By Marco Cristini, Business Analyst
Software as a Service (SaaS), also called “on-demand software,” is a software delivery model in which software and associated data are centrally hosted on the cloud. While the SaaS model has been on the software product menu for almost 30 years, it is only now this offering is gaining in popularity and revolutionizing both the software industry and the way in which companies manage their IT infrastructure.
As a result of this surge, the transportation industry is now fraught with discussion around the differences between Saas/On-Demand and Traditional Licensed Software, with heated debate surrounding the pros and cons of each. Before you can “take a side,” however, it is important to understand the differentiating characteristics of each model.
SaaS is distinguished by a “pay for what you use” approach. In other words, customers pay based on their actual use of the application. Therefore, vendors have to ensure the application performs properly so that customers have the opportunity to fully utilize the software as intended. This unique dynamic often begets long-term contracts to ensure the commitment of both parties.
Another characteristic unique to the SaaS model is multi-tenancy. Opposite of what occurs in multi-instance architectures, where one application instance per client is in use, the multi-tenant approach commingles the data and processing for multiple clients in a single application instance (each customer operates with a custom, virtual application instance).

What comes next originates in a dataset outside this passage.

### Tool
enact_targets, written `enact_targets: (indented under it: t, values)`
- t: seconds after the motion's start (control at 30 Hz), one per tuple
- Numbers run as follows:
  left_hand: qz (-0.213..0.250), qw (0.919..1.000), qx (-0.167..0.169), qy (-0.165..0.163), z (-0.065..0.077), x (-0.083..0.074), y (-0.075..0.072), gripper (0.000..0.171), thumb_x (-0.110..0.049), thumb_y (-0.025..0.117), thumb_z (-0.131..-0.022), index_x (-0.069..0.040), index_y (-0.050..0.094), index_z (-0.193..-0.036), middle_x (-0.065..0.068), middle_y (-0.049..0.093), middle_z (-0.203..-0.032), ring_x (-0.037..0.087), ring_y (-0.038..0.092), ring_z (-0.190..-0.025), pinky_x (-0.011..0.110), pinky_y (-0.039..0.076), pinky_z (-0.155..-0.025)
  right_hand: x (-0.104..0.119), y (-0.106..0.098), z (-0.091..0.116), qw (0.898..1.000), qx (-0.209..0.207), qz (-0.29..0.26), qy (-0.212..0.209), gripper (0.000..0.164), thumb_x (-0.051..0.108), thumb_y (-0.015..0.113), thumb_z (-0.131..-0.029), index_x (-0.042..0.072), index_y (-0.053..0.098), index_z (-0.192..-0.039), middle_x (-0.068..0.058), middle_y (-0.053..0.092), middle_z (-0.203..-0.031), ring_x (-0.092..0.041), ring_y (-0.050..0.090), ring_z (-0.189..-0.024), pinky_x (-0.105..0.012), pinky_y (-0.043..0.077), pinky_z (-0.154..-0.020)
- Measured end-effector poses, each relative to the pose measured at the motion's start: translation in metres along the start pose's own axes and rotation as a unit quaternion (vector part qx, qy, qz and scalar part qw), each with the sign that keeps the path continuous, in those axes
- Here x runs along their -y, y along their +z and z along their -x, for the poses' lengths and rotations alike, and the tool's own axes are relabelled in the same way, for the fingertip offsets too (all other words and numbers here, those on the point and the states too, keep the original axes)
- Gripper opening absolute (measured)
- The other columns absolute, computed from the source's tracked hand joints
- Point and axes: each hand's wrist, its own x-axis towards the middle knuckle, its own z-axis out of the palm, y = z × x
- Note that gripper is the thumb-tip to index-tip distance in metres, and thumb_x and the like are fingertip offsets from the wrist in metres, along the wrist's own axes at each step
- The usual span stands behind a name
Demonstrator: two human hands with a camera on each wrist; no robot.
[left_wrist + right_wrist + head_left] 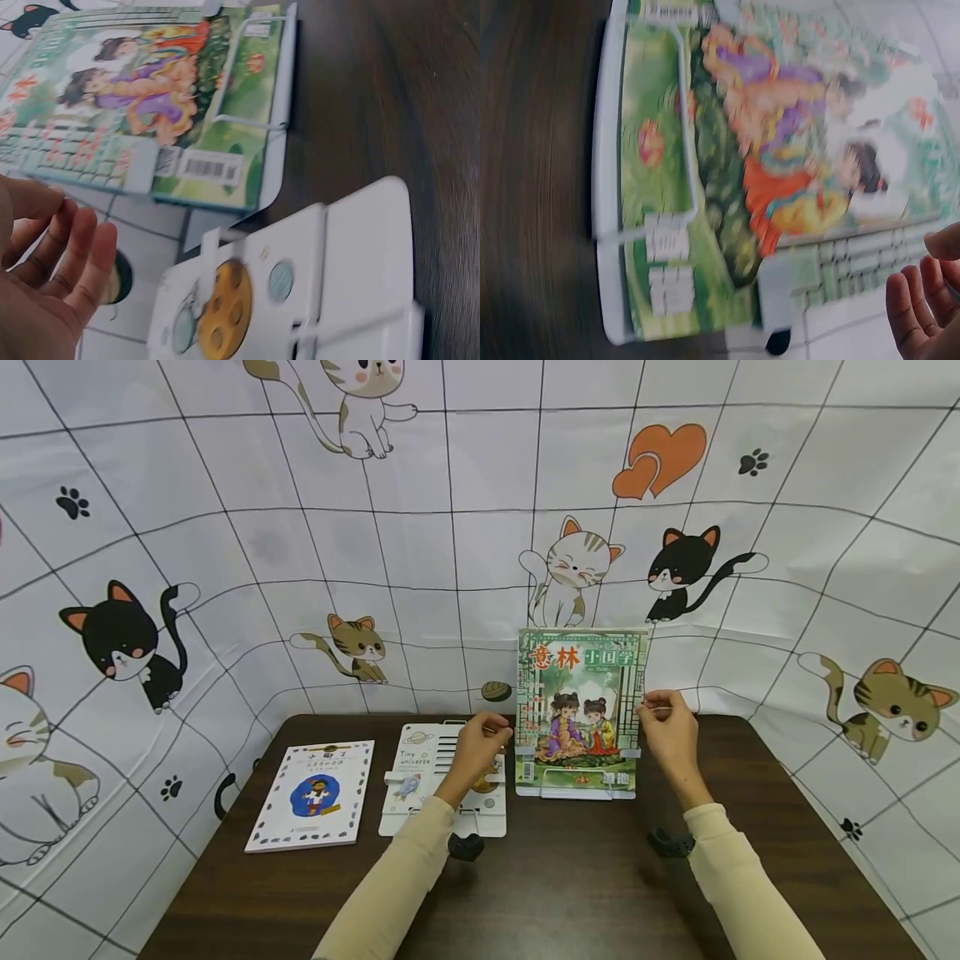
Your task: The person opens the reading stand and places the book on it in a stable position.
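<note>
A green illustrated magazine (581, 693) stands propped on a white book stand (525, 792), with side clips and a wire loop across its lower front. My left hand (474, 756) is just off its left edge, fingers loosely bent and holding nothing; the left wrist view shows the fingers (79, 259) bare beside the cover. On the opposite side, my right hand (670, 739) has its fingertips right at the magazine's right edge. The right wrist view shows those fingers (907, 307) relaxed, not wrapped round the magazine. A second white stand (420, 768), printed "Tiny universe", is partly hidden behind my left hand.
A white book (307, 806) with a blue round picture lies flat at the left of the dark wooden table (570, 885). Behind the table hangs a white gridded backdrop (495, 543) with cartoon cats. A black strap (223, 795) shows at the table's left edge.
</note>
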Motion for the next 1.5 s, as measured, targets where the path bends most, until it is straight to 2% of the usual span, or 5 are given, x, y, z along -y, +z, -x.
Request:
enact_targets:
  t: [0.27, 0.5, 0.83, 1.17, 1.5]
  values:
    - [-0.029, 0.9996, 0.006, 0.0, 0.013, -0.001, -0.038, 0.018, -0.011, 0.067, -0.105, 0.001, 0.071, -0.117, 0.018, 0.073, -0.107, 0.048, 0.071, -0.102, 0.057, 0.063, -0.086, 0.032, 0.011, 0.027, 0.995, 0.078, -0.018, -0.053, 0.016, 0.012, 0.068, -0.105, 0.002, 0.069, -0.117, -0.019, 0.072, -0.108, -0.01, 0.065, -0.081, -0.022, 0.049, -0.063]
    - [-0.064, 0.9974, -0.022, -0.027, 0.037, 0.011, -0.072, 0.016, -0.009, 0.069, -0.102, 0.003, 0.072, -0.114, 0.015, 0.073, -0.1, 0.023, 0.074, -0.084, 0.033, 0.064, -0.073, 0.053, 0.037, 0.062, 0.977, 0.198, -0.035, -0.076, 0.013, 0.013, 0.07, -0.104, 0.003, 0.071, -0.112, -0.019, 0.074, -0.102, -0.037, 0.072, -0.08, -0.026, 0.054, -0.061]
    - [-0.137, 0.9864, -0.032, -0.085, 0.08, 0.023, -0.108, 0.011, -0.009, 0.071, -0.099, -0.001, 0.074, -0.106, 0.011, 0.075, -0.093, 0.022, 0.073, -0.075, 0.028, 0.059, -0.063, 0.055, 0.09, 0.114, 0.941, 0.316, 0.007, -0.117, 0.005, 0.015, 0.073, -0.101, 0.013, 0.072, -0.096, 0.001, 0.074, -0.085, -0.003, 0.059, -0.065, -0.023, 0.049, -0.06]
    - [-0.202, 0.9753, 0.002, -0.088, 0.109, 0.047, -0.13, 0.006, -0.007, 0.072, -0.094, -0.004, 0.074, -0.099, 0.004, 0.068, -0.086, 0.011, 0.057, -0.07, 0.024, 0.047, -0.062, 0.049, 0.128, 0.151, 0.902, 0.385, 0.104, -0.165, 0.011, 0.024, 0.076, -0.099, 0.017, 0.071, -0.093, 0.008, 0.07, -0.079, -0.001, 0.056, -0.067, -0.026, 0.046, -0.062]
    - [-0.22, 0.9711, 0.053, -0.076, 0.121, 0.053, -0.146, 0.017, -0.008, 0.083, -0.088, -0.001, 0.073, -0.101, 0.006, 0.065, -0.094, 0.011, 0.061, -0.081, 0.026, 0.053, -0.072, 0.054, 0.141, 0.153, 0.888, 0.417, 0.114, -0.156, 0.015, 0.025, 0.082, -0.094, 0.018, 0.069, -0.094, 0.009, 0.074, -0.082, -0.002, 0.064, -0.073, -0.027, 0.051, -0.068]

The Case for SaaS TMS: Flexibility
In the case of transportation, it is important to consider the complexity of the logistics networks. Typically, these networks are characterized by a large number of parties, including shippers, carriers, brokers, trading partners, etc., and more often than not, all of these parties need to be integrated in order to operate within the same shipping environment. Given this high need for integration, a SaaS solution allows for more flexibility than its Traditional Licensed Software counterparts. How? A SaaS model promotes communication within the transportation network. Communication between all of the logistics network parties commonly occurs via EDI (electronic data interchange) messaging, which is easily facilitated in a SaaS environment. Historically, EDI integration has proven challenging within Traditional Licensed models. SaaS also favors manual use, since it is seamlessly accessed by users via web browser, versus the corporate user base architecture typical of Traditional Licensed models. Having data on the cloud allows for easy access (and drastically reduces the lead-time for installation).
The Case for SaaS TMS: Cost Savings
A SaaS TMS model yields quick returns on investment due to:
- Savings achieved through optimization, automation, and control of the freight costs.

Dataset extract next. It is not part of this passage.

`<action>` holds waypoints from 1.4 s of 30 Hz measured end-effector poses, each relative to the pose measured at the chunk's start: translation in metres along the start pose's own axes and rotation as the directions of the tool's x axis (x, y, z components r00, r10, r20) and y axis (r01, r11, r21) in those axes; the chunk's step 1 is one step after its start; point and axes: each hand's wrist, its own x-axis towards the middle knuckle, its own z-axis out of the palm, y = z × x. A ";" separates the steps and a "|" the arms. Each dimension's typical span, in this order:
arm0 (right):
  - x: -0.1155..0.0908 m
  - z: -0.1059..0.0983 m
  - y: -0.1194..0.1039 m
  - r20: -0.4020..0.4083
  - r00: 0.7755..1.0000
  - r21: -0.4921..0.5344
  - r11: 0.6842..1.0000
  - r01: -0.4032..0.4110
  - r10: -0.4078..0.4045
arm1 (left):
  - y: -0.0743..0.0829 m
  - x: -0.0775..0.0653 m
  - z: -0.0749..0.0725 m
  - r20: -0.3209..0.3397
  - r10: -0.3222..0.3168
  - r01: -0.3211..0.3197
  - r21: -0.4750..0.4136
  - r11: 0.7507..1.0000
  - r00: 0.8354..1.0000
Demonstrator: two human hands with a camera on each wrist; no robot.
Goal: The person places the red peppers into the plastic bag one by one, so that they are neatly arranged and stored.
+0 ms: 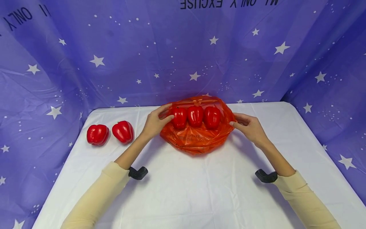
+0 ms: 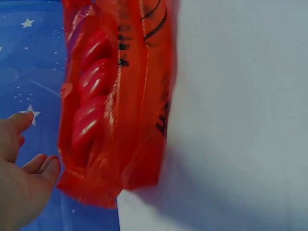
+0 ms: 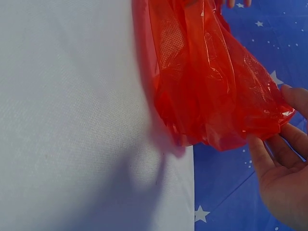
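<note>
Three red bell peppers [image 1: 195,116] are sitting in one red plastic bag [image 1: 197,144]; two more peppers [image 1: 123,132] are lying at left. Two hands [image 1: 154,123] [image 1: 251,129] and two black wrist devices [image 1: 138,173] are showing.

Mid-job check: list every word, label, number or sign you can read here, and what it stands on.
"EXCUSE": purple starry backdrop, upside down, top middle.
"ONLY": same backdrop, upside down, top left.
Other backdrop letters: broken by folds or the picture edge; not fully readable.
Dark printing on the red plastic bag: too small, blurred and creased to read.
No number or brand is legible.
</note>
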 end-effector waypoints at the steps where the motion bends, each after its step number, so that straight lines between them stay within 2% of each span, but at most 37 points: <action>1: 0.001 0.000 0.003 -0.001 1.000 -0.003 1.000 -0.003 0.003 | 0.005 -0.004 -0.005 0.008 0.003 -0.003 -0.034 0.999 1.000; 3: 0.001 -0.001 0.005 -0.003 1.000 -0.010 1.000 -0.004 0.003 | 0.015 -0.013 -0.016 0.017 0.006 -0.005 -0.083 0.997 1.000; 7: -0.003 0.000 -0.005 0.002 1.000 -0.013 1.000 -0.002 0.002 | 0.034 -0.032 -0.037 0.005 0.014 -0.013 -0.082 0.997 1.000; 10: -0.008 0.002 -0.019 0.004 1.000 -0.022 1.000 -0.004 0.004 | 0.038 -0.046 -0.054 -0.033 0.011 -0.012 -0.039 0.999 0.999; 13: -0.010 0.003 -0.026 0.003 1.000 -0.028 1.000 -0.002 0.002 | 0.035 -0.058 -0.072 -0.079 -0.010 0.011 0.012 1.000 0.997; 16: -0.010 0.002 -0.025 0.004 1.000 -0.022 1.000 -0.002 0.002 | 0.024 -0.070 -0.092 -0.123 -0.043 0.052 0.070 0.996 0.991; 20: -0.012 0.002 -0.025 0.003 1.000 -0.027 1.000 -0.004 0.004 | -0.004 -0.083 -0.122 -0.191 -0.080 0.114 0.175 0.978 0.978; 23: -0.012 0.003 -0.025 0.004 1.000 -0.028 1.000 -0.002 0.002 | -0.023 -0.092 -0.146 -0.239 -0.105 0.173 0.282 0.944 0.965; 26: -0.012 0.003 -0.025 0.009 1.000 -0.020 1.000 0.005 -0.005 | -0.036 -0.101 -0.167 -0.261 -0.131 0.222 0.358 0.907 0.956; 29: -0.012 0.004 -0.024 0.013 1.000 -0.012 1.000 0.011 -0.011 | -0.048 -0.106 -0.185 -0.225 -0.150 0.227 0.376 0.898 0.963; 34: -0.010 0.004 -0.021 0.018 1.000 -0.023 1.000 0.021 -0.020 | -0.069 -0.111 -0.206 -0.147 -0.162 0.205 0.345 0.916 0.976; 38: -0.009 0.004 -0.020 0.028 0.999 -0.018 1.000 0.025 -0.024 | -0.081 -0.114 -0.214 -0.141 -0.214 0.251 0.353 0.901 0.966; 42: -0.010 0.004 -0.020 0.027 0.999 -0.012 1.000 0.024 -0.023 | -0.090 -0.117 -0.216 -0.117 -0.314 0.335 0.299 0.894 0.942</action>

- Reduced IT support costs, because software maintenance and support is outsourced to the SaaS provider.
- The modular structure of a TMS solution, where customers do not need to implement the entire TMS functionality (order allocation, order optimization, shipment planning, execution monitoring, cost management, and reporting) but rather choose which modules to use, and scale later if necessary.
- The “pay for what you use” approach, which accounts for variations in freight volume and scope.

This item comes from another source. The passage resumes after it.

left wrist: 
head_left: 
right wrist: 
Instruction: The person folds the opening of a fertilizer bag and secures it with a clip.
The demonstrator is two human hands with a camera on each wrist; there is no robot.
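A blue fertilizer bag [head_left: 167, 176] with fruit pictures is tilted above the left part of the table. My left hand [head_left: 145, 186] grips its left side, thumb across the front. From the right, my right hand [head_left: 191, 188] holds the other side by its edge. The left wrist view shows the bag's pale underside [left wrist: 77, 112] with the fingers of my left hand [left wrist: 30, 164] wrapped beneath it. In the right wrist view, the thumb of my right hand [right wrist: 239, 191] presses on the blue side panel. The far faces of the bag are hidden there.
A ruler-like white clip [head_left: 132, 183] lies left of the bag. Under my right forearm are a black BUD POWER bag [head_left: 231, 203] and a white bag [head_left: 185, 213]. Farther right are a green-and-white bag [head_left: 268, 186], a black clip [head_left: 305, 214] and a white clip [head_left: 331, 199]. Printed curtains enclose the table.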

The Case for SaaS TMS: Security
It is important to note, SaaS model software’s multi-tenancy design frequently raises concerns regarding security. Typical feedback from users is that they feel uncomfortable sharing confidential data on the same system as their competitors. However, SaaS vendors are aware of this issue, and therefore security level design is prioritized to the point where it is arguably more reliable than some Traditional Licensed software alternatives. In fact, whether or not software is secure is more closely linked to the software architecture itself than it is to a multi-tenancy design. Interestingly, with an increase in the number of SaaS applications in use, the transportation industry is also adopting security controls to ensure protected data transactions. Gartner even predicted that cloud-based security controls for messaging applications would generate 60% of the revenue in that industry sector by 2013, up from 20% in 2008.
True SaaS TMS is becoming the preferred solution by many industry players. The multi-tenancy approach in particular makes SaaS a very attractive solution for the logistics community. The easy network connection, large-scale data transfer capacity, and fast ROI are some of the remarkable advantages a SaaS TMS has to offer over traditional hosted solutions. While we may not be ready to conclude that SaaS TMS applications are the wave of the future for all business information technology needs, it is safe to predict this is one segment of business information technology that will continue to expand.